The BBPA has submitted its own response, in which it labels the proposed Code as “untargeted” and “ill conceived” and has asked the Government to think again about the need for the measure, which will result in more bureaucracy and costs for the trade during acutely challenging times, with 52 pubs now closing every week.

There has also been near blanket opposition to the Code during the Government's series of consultation ‘workshops’ being held across the country. Audiences of police, council officials and licensees have voted strongly against the Code measures in electronic polls taken at the meetings. In Birmingham, 93 per cent were opposed or strongly opposed. At the Nottingham meeting, the figure was 80 per cent, and in Cambridge, 77 per cent.

Licensed premises are still the main focus of Government policy on alcohol, and yet there has never been a greater range of powers available to tackle irresponsible operators. It is time for a change of emphasis. More needs to be done to promote effective partnership working at local level, improved management of public spaces, efficient enforcement, and the responsibility of individuals to behave in a socially acceptable manner.

According to BBPA estimates, the proposed mandatory conditions will cost the pub sector alone almost £58m in the first year, with subsequent annual costs of just over £38m per year. These costs are far in excess of those suggested in the Impact Assessment for all licensed premises, which are given as £28.8m in the first year, with an annual cost of £1.97m after that.
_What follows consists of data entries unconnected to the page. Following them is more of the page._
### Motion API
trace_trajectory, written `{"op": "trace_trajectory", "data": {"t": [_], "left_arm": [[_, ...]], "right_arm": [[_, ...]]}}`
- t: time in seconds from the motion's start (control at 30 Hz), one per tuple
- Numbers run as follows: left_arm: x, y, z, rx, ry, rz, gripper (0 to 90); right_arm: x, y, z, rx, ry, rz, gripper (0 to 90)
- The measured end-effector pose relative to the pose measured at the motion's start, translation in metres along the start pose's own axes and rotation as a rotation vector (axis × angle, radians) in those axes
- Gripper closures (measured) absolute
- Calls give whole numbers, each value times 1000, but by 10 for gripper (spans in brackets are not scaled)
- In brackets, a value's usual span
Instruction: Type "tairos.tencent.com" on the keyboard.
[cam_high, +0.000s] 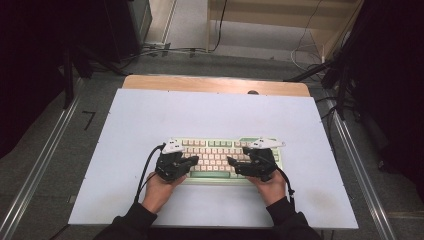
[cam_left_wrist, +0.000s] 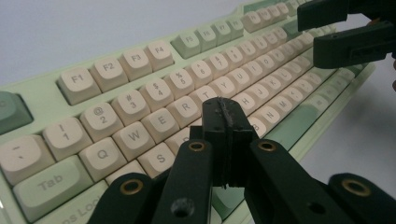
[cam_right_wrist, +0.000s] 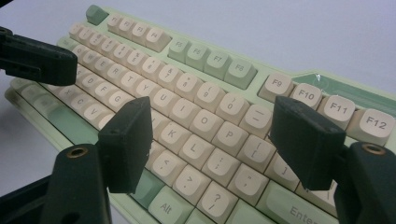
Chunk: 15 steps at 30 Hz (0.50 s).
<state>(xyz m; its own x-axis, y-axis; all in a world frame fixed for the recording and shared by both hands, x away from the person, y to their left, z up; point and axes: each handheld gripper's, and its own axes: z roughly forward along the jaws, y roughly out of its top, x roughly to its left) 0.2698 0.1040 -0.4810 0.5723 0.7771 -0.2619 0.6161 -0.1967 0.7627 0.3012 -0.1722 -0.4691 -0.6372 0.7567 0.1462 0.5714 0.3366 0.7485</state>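
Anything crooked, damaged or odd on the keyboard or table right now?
Nothing stands out. The pale green keyboard with cream keycaps lies square on the white table, with every visible cap seated. The left gripper is shut above the keys; the right gripper is open.

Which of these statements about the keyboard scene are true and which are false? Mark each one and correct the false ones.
1. The left gripper has its jaws shut together with nothing between them. True.
2. The right gripper has its jaws shut tight. False: they stand apart, with keys showing between them.
3. The keyboard lies on a pale sheet that covers most of the table. True.
4. The keyboard has a red case and black keys. False: the case is light green and most keys are cream.
5. Both grippers hover over the keyboard, one at each end. True.
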Motion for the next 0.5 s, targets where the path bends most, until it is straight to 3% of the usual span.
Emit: {"op": "trace_trajectory", "data": {"t": [0.5], "left_arm": [[-4, -3, 8, 63, 7, 22, 900]], "right_arm": [[0, 0, 0, 5, 1, 2, 279]]}}
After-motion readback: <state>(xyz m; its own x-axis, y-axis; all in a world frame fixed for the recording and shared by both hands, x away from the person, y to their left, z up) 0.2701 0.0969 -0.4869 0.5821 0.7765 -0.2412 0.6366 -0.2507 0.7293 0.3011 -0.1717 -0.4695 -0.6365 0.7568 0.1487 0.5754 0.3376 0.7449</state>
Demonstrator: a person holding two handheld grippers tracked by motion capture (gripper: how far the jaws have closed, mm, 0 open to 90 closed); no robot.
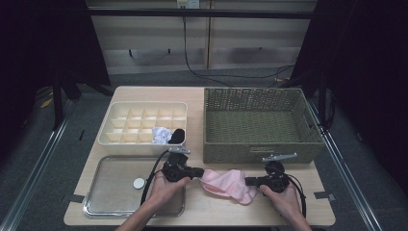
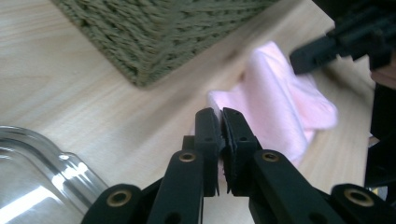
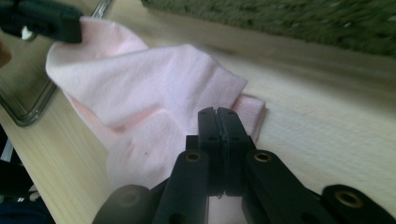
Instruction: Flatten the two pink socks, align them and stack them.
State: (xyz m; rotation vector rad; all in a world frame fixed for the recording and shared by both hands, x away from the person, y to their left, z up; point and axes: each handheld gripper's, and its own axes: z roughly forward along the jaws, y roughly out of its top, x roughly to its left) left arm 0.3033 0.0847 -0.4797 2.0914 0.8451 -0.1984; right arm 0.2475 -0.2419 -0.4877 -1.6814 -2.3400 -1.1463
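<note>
Pink sock (image 1: 226, 184) lies crumpled on the worktop (image 1: 288, 211), just in front of the woven basket (image 1: 260, 122). The left gripper (image 1: 198, 172) has its fingers pinched on the sock's left edge; the right gripper (image 1: 248, 181) has its fingers clamped on the right edge.

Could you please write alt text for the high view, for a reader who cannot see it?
Two hand-held grippers, left gripper and right gripper, pinch opposite ends of a pink sock on a wooden table. Behind stand a cream divided organiser and a green woven basket; a clear tray lies front left.
</note>
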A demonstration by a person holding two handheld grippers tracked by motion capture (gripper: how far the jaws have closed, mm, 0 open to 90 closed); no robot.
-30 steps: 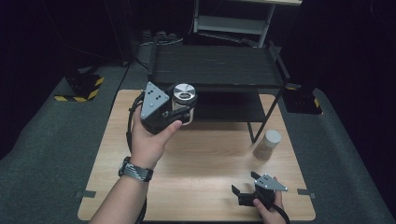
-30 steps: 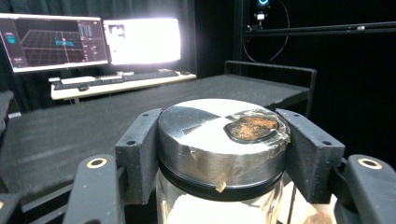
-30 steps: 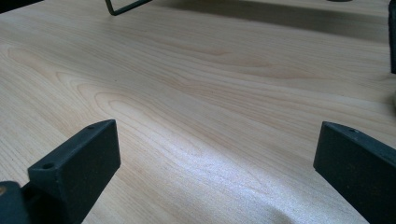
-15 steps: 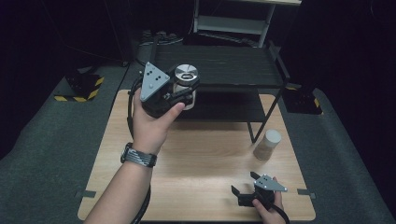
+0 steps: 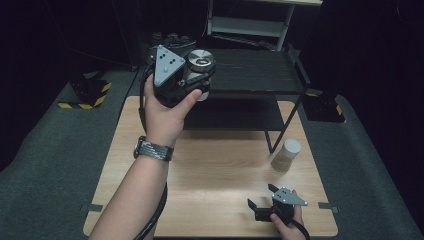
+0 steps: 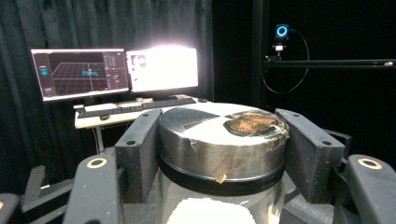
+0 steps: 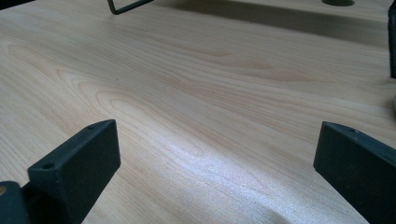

The consultation document recognises that the vast majority of licensed premises are well managed and responsible. However, the proposed mandatory conditions are untargeted and will affect all businesses, placing a disproportionate burden on the responsible majority.

Despite repeated statements from Ministers that the Code of Practice will be enacted in the Policing and Crime Bill, the BBPA urges them to reconsider the need for the Code, and to listen to the concerns expressed in this response and also to those of many local authority and police enforcement officers who have voiced their own objections during the recent series of Regional Consultation Events on the Code.